■ **Required action**: Word for word, restate the lines from the one holding "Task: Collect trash" through the end of the data below, including both endpoints and nothing more.

### Material provided ###

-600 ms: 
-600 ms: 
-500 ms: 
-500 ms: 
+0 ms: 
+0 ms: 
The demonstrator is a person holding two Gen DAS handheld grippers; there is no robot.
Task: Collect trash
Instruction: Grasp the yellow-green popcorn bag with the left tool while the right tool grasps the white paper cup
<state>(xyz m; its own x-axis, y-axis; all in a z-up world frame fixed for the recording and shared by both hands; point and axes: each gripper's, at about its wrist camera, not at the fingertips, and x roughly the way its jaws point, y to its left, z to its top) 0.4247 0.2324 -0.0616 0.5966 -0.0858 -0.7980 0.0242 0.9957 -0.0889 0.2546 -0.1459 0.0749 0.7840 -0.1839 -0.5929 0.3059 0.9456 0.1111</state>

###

■ **The answer**:
Task: Collect trash
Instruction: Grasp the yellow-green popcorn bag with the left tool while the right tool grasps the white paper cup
<state>(xyz m; its own x-axis, y-axis; all in a z-up world frame fixed for the recording and shared by both hands; point and axes: each gripper's, at about its wrist camera, not at the fingertips, and x roughly the way its jaws point, y to its left, z to its top) 0.4247 0.2324 -0.0616 0.5966 -0.0858 -0.7980 0.0242 0.9957 -0.0889 0.2546 -0.1459 0.0749 0.7840 -0.1839 -0.5929 0.3059 0.9456 0.1111</state>

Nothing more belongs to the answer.